MiDashengLM – Xiaomi’s Open-Source Efficient Audio Understanding Large Model
What is MiDashengLM?
MiDashengLM is Xiaomi’s open-source, high-efficiency large model for audio understanding, specifically the MiDashengLM-7B version. Built on the Xiaomi Dasheng audio encoder and the Qwen2.5-Omni-7B Thinker decoder, the model uses a unified audio captioning alignment strategy to achieve comprehensive understanding of speech, environmental sounds, and music. It features exceptional performance and high inference efficiency, with first-token latency only a quarter of that in leading models. It also supports large-scale parallel processing. All training data is fully open-source and available for both academic and commercial use. The model is well-suited for applications such as smart cockpits and smart homes, advancing multimodal interaction experiences.
Key Features of MiDashengLM
-
Audio Captioning:
Converts audio input—including speech, environmental sounds, and music—into natural language descriptions, helping users quickly grasp audio content. -
Audio Classification:
Identifies specific audio categories (e.g., speech, environmental sound, music), useful in scenarios like sound recognition and music classification. -
Automatic Speech Recognition (ASR):
Transcribes spoken language into text, supporting multiple languages and widely applied in voice assistants and in-vehicle systems. -
Audio Question Answering:
Answers questions based on input audio content. Applicable in smart cockpit scenarios for understanding ambient sound or music-related queries. -
Multimodal Interaction:
Combines audio with other modalities (such as text or images) for integrated understanding, enhancing interactive experiences on smart devices.

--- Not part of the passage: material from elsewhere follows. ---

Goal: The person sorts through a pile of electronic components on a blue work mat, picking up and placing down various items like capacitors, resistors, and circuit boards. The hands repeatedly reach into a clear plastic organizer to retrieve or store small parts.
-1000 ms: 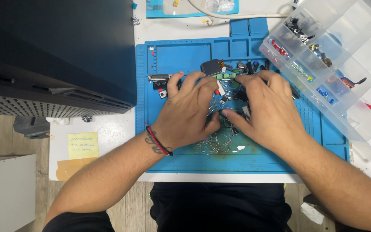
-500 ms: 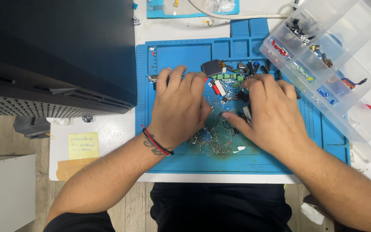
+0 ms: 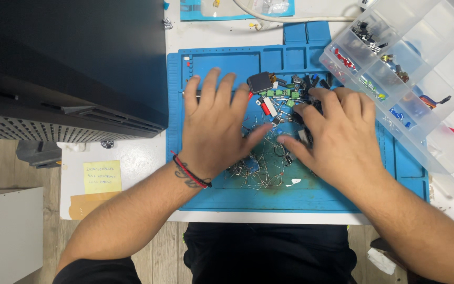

Technical Overview of MiDashengLM
Model Architecture
-
Audio Encoder:
Based on the Xiaomi Dasheng encoder, which transforms raw audio signals into high-dimensional representations. It excels in understanding non-speech audio like environmental sounds and music, capturing rich semantic information. -
Decoder:
Built on the Qwen2.5-Omni-7B Thinker, an autoregressive decoder that converts encoded features into natural language. The decoder supports various tasks including audio captioning, audio QA, and ASR.
Training Strategy
-
Unified Audio Caption Alignment:
Avoids the limitations of traditional ASR transcription by using non-monotonic global semantic mapping. This forces the model to learn deep semantic associations within audio scenes, achieving unified understanding of speech, environmental sound, and music. -
Multi-Expert Annotation Pipeline:
Training data is generated using a pipeline of expert models with fine-grained labels across speech, vocals, music, and acoustic environments. Final descriptions are synthesized using the DeepSeek-R1 reasoning model. -
Datasets:
Trained on publicly available datasets spanning speech, environmental sound, and music, totaling over 1 million hours. Original labels are discarded during pretraining, replaced with rich textual descriptions to compel the model to learn comprehensive audio semantics.
Inference Optimization
-
Efficient Inference:
By optimizing the encoder design, the output frame rate is reduced from Qwen2.5-Omni’s 25Hz to 5Hz, significantly lowering computational load and improving inference speed. -
Massive Parallel Processing:
Supports large batch sizes (batch size = 512). When processing 30 seconds of audio and generating 100 tokens on an 80GB GPU, MiDashengLM achieves over 20× the throughput of Qwen2.5-Omni-7B.
Project Links
-
GitHub Repository:
https://github.com/xiaomi-research/dasheng-lm -
HuggingFace Model Page:
https://huggingface.co/mispeech/midashenglm-7b -
Technical Report:
MiDashengLM Technical Paper (PDF) -
Online Demo:
https://huggingface.co/spaces/mispeech/MiDashengLM-7B
Application Scenarios of MiDashengLM
-
Smart Cockpits:
Improve driving safety and interaction through voice assistants and environmental sound recognition. -
Smart Homes:
Enable voice control and environmental audio monitoring for seamless home automation. -
Voice Assistants:
Offer multilingual speech recognition and intelligent dialogue capabilities to meet diverse user needs. -
Audio Content Creation and Tagging:
Automatically generate audio captions and metadata to streamline creative workflows. -
Education and Learning:
Assist in language and music education by providing pronunciation feedback and theoretical guidance.